Estimate the Exposure Mechanism via Generalized Propensity Score for One Exposure Variable

indiv_stoch_shift_est_g_exp(
  exposure,
  delta,
  g_learner,
  covars,
  av,
  at,
  adaptive_delta,
  hn_trunc_thresh,
  use_multinomial,
  lower_bound,
  upper_bound,
  outcome_type,
  density_type,
  n_bins,
  max_degree
)

Arguments

exposure

A character representing the label of the exposure variable. This variable should be a column name in the input data.

delta

A numeric value specifying the shift in the observed value of the exposure for evaluating counterfactual observations. Positive values will result in upward shifts, while negative values will result in downward shifts.

g_learner

An object containing a set of instantiated learners from the sl3 package, to be used in fitting an ensemble model for GPS estimation. Learners should be chosen based on the structure of the data and the relationships between exposure, covariates, and outcome.

covars

A character vector representing the labels of the covariate variables. These variables should be column names in the input data and serve as control variables in the GPS estimation.

av

A dataframe containing validation data specific to the fold. This data is used to evaluate the performance of the GPS model during cross-validation.

at

A dataframe containing training data specific to the fold. This data is used to fit the GPS model during cross-validation.

adaptive_delta

A logical indicating whether to adaptively adjust delta based on positivity (estimated from the clever covariate) meeting the hn_trunc_thresh level. If TRUE, the function will adjust delta to ensure sufficient overlap in the GPS distributions.

hn_trunc_thresh

A numeric value specifying the level of the clever covariate in the adaptive delta procedure. It represents the minimum proportion of observations in each exposure group to be included when adjusting delta.

use_multinomial

TRUE/FALSE whether to use multinomial for PMF estimation vs. PDF of exposure

lower_bound

A numeric value specifying the lower bound of the exposure variable to prevent shifting past this limit during the GPS estimation.

upper_bound

A numeric value specifying the upper bound of the exposure variable to prevent shifting past this limit during the GPS estimation.

outcome_type

A character specifying whether the outcome is 'categorical' or 'continuous' based on the discretization of the exposure variable. This information is used to determine the appropriate learner type for the GPS model.

density_type

A character specifying the type of density estimator to use for GPS estimation. Possible options are 'SL' (Super Learner) or 'HAL' (Highly Adaptive Lasso).

n_bins

A numeric value specifying the number of bins to be used if the exposure variable is discretized.
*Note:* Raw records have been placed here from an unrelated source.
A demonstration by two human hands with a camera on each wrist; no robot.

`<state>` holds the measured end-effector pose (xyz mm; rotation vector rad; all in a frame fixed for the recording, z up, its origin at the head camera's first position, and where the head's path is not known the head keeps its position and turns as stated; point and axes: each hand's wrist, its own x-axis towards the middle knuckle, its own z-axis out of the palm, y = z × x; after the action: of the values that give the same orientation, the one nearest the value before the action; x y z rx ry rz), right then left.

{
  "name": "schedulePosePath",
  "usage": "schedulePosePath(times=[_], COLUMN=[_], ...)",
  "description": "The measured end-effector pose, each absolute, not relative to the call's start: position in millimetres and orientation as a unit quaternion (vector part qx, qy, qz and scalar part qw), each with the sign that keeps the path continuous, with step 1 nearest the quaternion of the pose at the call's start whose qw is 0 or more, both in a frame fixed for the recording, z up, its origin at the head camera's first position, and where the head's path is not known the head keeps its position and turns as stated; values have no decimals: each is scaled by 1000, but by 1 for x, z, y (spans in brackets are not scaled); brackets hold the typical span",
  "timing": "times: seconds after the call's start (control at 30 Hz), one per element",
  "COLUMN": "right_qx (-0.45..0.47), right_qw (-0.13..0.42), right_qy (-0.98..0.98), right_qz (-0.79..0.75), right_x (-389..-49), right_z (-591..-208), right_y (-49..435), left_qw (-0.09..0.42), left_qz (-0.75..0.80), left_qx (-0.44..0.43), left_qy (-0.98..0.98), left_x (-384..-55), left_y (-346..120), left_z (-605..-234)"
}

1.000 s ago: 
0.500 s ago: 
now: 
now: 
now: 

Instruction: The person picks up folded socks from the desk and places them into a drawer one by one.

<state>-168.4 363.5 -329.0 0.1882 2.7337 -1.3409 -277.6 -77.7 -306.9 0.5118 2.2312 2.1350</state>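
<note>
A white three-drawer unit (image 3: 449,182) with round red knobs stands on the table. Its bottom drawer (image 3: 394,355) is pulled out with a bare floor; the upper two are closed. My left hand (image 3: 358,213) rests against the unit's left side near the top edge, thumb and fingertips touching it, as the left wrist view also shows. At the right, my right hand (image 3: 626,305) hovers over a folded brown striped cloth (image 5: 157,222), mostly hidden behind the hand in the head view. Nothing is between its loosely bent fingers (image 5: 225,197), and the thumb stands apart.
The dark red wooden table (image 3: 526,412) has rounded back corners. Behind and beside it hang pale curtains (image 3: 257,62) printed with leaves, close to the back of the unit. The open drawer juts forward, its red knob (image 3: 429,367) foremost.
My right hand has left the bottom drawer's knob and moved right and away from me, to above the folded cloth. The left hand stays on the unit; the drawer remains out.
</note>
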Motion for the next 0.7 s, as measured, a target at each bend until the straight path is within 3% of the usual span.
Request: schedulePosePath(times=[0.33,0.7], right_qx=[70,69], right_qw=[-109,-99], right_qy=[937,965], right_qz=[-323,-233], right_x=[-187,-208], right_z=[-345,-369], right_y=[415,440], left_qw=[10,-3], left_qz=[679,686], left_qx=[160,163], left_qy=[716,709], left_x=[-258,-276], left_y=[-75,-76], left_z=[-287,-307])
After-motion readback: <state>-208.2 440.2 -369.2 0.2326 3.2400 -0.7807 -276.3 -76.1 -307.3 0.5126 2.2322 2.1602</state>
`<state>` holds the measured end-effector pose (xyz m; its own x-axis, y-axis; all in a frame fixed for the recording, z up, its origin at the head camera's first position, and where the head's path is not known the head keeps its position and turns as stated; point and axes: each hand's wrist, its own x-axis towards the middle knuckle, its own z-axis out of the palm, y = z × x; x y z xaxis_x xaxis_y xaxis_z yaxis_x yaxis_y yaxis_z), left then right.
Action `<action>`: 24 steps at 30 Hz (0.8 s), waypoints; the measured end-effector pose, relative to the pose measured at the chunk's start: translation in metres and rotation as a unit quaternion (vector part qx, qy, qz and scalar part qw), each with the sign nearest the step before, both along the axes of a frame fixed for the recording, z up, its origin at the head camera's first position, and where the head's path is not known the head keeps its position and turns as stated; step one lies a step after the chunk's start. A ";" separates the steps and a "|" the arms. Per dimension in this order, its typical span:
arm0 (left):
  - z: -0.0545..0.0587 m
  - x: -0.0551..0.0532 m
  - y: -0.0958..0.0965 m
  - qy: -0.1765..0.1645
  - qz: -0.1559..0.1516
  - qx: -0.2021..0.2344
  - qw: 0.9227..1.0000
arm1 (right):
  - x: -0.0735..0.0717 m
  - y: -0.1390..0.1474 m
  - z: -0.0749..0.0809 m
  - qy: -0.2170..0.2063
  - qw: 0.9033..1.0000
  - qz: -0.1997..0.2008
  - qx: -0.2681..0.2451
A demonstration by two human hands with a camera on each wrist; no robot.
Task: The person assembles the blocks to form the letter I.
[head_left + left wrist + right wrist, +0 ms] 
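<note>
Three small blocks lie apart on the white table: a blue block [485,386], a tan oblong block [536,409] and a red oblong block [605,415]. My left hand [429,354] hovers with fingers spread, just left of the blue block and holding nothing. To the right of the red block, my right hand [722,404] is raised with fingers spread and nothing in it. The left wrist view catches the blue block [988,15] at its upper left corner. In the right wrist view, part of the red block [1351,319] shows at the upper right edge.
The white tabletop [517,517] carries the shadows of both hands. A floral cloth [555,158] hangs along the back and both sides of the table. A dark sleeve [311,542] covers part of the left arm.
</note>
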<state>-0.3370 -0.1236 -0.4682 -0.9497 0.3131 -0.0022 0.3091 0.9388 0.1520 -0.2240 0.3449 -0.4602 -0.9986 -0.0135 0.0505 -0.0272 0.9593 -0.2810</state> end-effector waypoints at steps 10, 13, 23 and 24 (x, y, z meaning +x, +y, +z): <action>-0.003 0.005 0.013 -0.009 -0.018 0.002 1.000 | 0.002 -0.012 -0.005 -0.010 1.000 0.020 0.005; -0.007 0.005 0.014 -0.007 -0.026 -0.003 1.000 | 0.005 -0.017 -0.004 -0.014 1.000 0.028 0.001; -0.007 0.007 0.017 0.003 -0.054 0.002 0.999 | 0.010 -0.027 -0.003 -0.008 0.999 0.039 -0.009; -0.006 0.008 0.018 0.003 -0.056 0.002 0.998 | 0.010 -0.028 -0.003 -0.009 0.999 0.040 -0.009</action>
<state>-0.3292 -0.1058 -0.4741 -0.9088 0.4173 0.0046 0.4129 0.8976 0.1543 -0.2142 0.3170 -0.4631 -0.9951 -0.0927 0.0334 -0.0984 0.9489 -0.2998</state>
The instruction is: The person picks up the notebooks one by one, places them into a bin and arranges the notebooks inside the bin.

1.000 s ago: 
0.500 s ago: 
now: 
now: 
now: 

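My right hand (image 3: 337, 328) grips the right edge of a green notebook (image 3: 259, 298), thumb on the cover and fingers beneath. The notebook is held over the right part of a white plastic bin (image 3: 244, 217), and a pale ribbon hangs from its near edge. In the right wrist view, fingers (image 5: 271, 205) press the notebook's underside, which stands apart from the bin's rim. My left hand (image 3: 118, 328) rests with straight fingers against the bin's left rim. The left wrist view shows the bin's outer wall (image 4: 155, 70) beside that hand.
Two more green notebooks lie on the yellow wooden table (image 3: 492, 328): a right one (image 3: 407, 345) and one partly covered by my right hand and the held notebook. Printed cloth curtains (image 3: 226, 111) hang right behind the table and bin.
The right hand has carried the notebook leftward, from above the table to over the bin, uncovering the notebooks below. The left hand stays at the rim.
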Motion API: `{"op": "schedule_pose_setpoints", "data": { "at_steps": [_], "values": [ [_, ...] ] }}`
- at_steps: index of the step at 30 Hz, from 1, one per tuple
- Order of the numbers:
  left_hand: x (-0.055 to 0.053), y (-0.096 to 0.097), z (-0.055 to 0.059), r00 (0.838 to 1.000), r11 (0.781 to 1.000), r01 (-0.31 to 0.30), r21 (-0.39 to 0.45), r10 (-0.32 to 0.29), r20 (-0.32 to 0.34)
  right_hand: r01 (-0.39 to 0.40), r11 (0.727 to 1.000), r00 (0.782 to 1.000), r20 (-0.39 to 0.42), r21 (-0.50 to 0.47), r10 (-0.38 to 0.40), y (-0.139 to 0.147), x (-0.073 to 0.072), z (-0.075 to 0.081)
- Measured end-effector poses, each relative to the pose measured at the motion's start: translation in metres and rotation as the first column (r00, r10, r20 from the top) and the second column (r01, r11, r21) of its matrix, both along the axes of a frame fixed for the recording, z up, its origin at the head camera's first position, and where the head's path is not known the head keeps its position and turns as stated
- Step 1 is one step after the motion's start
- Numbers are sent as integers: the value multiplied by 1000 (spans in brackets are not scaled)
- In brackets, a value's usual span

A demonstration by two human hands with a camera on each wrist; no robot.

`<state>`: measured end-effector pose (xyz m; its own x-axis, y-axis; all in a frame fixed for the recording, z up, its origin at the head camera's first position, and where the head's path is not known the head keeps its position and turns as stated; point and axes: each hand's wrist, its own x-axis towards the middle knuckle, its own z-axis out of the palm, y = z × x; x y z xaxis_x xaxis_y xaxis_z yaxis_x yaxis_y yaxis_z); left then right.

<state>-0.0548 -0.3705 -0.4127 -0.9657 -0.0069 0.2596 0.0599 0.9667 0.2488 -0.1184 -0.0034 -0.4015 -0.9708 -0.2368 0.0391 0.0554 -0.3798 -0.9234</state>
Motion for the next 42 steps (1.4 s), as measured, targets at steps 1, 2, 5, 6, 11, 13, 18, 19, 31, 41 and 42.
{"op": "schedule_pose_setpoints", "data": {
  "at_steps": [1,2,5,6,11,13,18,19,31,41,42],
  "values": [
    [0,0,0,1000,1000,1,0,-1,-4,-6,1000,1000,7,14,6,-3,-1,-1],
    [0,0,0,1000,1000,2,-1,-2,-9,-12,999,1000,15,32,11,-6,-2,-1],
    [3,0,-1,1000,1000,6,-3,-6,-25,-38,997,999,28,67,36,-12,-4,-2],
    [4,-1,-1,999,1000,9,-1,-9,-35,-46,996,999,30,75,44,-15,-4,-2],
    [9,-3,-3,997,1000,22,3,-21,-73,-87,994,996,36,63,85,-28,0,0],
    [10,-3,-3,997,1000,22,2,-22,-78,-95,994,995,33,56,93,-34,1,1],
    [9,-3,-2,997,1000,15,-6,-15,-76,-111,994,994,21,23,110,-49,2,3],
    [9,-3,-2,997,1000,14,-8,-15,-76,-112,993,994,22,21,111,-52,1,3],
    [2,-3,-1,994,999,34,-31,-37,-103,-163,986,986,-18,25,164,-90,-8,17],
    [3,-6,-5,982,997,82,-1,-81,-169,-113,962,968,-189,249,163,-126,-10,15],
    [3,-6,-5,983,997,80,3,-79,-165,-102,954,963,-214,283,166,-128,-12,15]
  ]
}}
This parameter is only applicable when exposure_quantized is TRUE.

max_degree

A numeric value specifying the maximum degree of interactions to be used in the Highly Adaptive Lasso (HAL) if HAL is chosen as the density estimator. Higher values will result in a more flexible GPS model, but may increase the risk of overfitting.

Value

A data.table with four columns, containing estimates of the generalized propensity score at a downshift (g(A - delta | W)), no shift (g(A | W)), an upshift (g(A + delta) | W), and an upshift of magnitude two (g(A + 2 * delta) | W).

Details

This function computes the generalized propensity score (GPS) for the observed data with one exposure variable, considering different shift levels. It estimates the GPS at the observed data (at the observed A), and at the counterfactual shifted exposure levels (at A - delta, A + delta, and A + 2 * delta).